FIG. 6 is a diagram illustrating a configuration of the information processing system 1 according to a second embodiment. As illustrated in FIG. 6, the information processing system 1 includes a storage apparatus 20 and a host 30. In addition, the storage apparatus 20 and the host 30 are connected to each other via a PCIe interface 240 and a LAN for management (Local Area Network) 250.

FIG. 7 is a diagram illustrating an example of a configuration of the host 30. As illustrated in FIG. 7, the host 30 includes an application unit 310, a performance monitoring unit (a host control unit) 320, and a network interface 330.

The application unit 310 controls the writing of the data with respect to the storage apparatus 20, and the reading out of the data from the storage apparatus 20.

The network interface 330 is connected to the storage apparatus 20 via the LAN for management 250.

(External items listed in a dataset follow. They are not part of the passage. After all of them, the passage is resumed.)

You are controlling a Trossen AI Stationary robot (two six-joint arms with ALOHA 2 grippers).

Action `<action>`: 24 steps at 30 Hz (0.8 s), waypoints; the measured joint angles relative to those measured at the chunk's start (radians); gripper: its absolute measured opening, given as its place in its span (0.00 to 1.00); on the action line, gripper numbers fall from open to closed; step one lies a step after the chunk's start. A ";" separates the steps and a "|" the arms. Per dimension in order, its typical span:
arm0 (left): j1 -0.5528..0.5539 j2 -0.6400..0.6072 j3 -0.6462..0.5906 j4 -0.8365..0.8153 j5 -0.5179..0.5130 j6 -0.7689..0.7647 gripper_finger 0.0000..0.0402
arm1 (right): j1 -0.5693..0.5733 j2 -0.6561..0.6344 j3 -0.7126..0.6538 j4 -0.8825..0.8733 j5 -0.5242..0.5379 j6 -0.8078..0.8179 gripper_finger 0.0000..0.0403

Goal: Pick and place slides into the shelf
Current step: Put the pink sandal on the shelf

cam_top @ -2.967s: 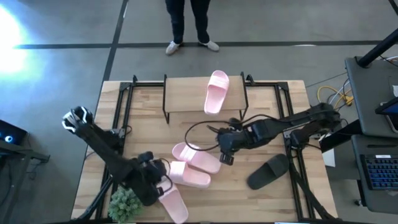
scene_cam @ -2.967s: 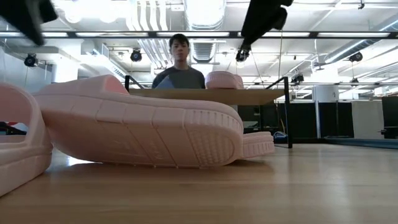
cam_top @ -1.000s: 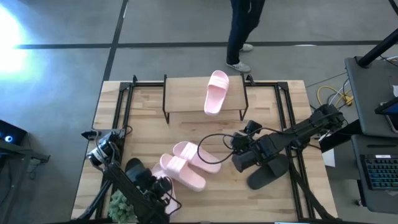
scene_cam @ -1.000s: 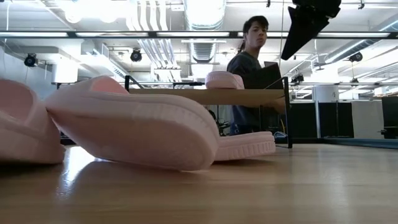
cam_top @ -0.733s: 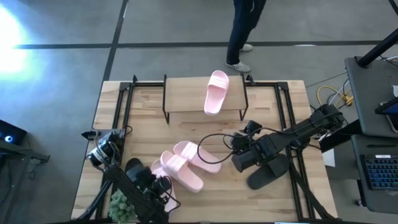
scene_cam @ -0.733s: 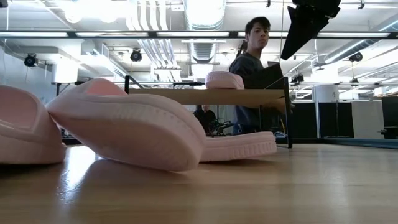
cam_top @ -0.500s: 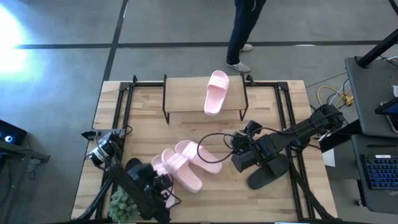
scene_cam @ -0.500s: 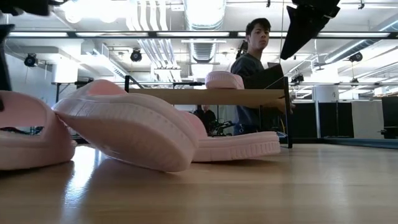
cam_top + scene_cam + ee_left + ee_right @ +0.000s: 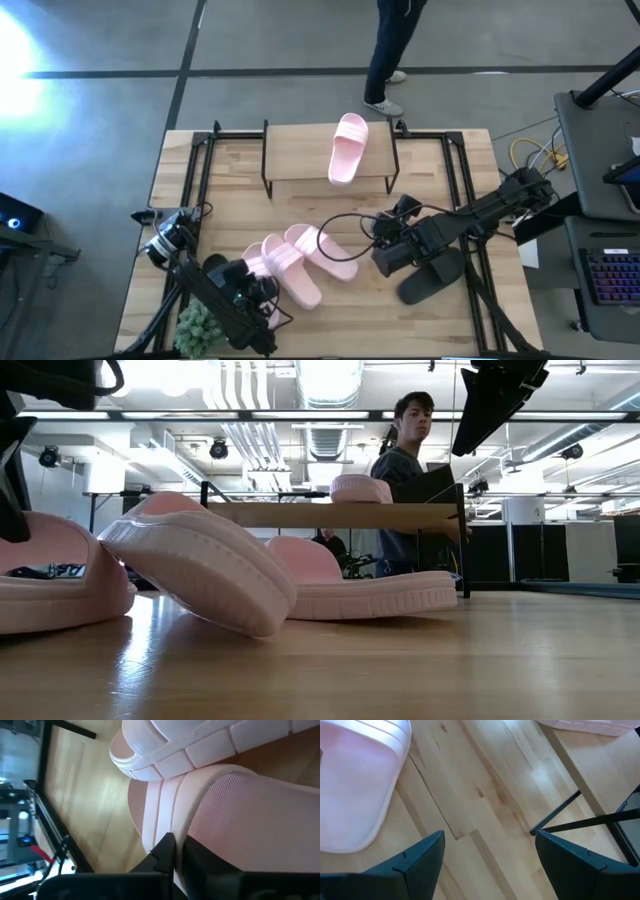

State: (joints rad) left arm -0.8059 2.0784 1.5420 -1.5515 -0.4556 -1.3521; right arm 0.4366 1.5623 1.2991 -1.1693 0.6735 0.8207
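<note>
Left claw (image 9: 262, 298) pinching pink slide (image 9: 283, 270) near the bench (image 9: 230, 200) front; right claw (image 9: 385, 262) spread, idle. Thin edge grip: could slip, dragging the neighbouring slide (image 9: 322, 251) before reaching shelf (image 9: 300, 155).

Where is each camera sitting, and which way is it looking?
High view: above, looking straight down at the wooden tabletop; both arms show.
Low view: at table height, looking level across; the near pale pink foam slide fills it.
Left wrist view: on the left arm; left gripper shut on a pink slide.
Right wrist view: on the right arm; open right gripper above the wood.
Shared: high and low both show the low wooden-topped shelf.
</note>
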 joint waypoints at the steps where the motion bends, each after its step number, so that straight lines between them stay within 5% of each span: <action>1: 0.000 -0.007 0.007 0.006 0.005 0.000 0.01 | 0.000 0.000 0.000 0.000 0.000 0.000 0.75; 18: -0.014 -0.344 0.051 -0.018 0.080 0.133 0.00 | 0.000 -0.093 0.000 0.004 0.033 -0.001 0.75; 24: 0.032 -0.413 0.117 -0.019 -0.065 0.208 0.00 | -0.001 -0.190 0.000 0.000 0.063 0.000 0.75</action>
State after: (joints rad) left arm -0.7735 1.6659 1.6592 -1.5700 -0.5205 -1.1436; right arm 0.4355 1.3726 1.2995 -1.1694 0.7360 0.8204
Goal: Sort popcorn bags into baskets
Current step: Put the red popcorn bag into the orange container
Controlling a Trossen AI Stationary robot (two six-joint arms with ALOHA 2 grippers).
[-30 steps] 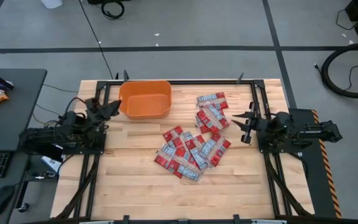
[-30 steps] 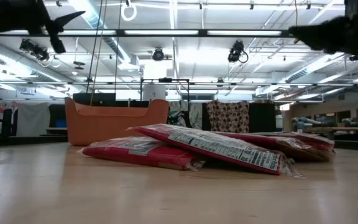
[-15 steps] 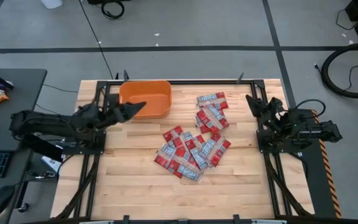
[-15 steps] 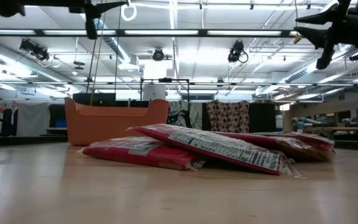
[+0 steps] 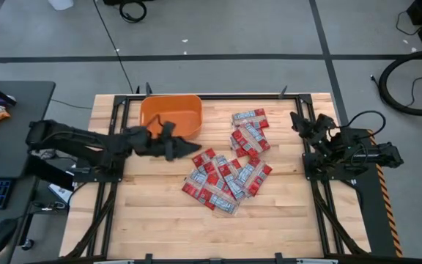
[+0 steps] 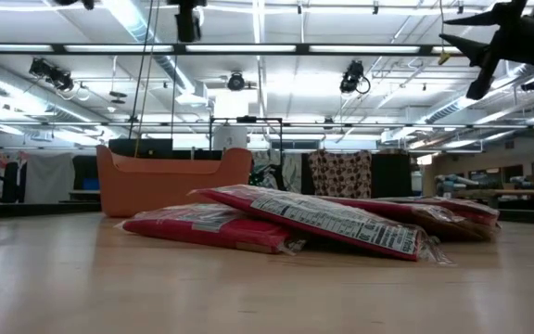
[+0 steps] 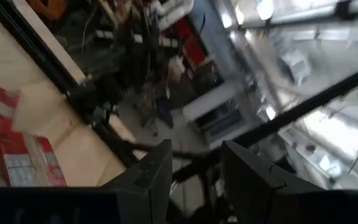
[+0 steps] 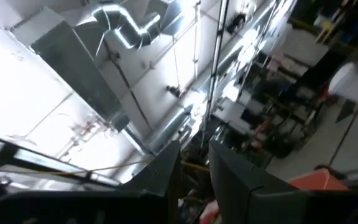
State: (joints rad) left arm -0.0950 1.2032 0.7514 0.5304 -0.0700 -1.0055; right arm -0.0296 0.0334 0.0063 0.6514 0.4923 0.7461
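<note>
We reach our left gripper point(image 5: 189, 147) out over the table, just short of the main heap of popcorn bags point(image 5: 224, 177), its jaws parted by a modest gap with nothing between them, ready to come down on a packet. The orange basket point(image 5: 171, 116) sits at the far left, close to this arm, so the carry should be short. Our right gripper point(image 5: 297, 119) waits raised at the far right, jaws slightly apart and empty, clear of the smaller pile.

bright overhead strips, wrist views blurred
</note>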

The performance monitoring unit 320 measures the write latency with respect to the storage volumes 251 and 252 (described below) of the storage apparatus 20 from the host 30. In addition, the performance monitoring unit 320 determines whether or not the writing performance of the storage volumes 251 and 252 satisfies predetermined conditions. Further, when the writing performance of the storage volumes 251 and 252 satisfies the predetermined conditions for the writing, the performance monitoring unit 320 notifies the integrated controller 200 (will be described later) of the storage apparatus 20 that the writing performance of the storage volumes 251 and 252 satisfies the predetermined conditions (a third notification, e.g., a notification of performance degradation) via a network interface 351 (shown in FIG. 8). Here, the predetermined conditions mean conditions for determining that the writing performance of the storage volume is degraded (described in detail below). Accordingly, this notification may be, in other words, the notification that the writing performance of a particular storage volume is degraded.

FIG. 8 is a diagram illustrating an example of a configuration of the storage apparatus 20. As illustrated in FIG. 8, the storage apparatus 20 includes an integrated controller 200, a cache 210, saving buffers 220 and 221, storage devices 231 to 238, and a network interface 351.

The integrated controller 200 includes address tables 201 and 202, and a second threshold memory unit 211.

The storage devices 231 to 238 include device controllers 231A to 238A, respectively, and NAND flash memories 231B to 238B, respectively. In addition, the device controllers 231A to 238A include block number management units 231C to 238C, respectively, and first threshold memory units 231D to 238D, respectively. As described above, the configurations of the storage devices 231 to 238 are substantially the same as the configuration of the storage device 131 according to the first embodiment, therefore, the detailed description thereof will be omitted.

The integrated controller 200 is connected to the saving buffers 220 and 221, and the storage devices 231 to 238 via a bus line 241, is connected to the network interface 351 via a bus line 242, and is connected to a cache 210 via a bus line 243. In addition, the integrated controller 200 is connected to the host 30 via the PCIe interface 240, the network interface 351, and the LAN for management 250.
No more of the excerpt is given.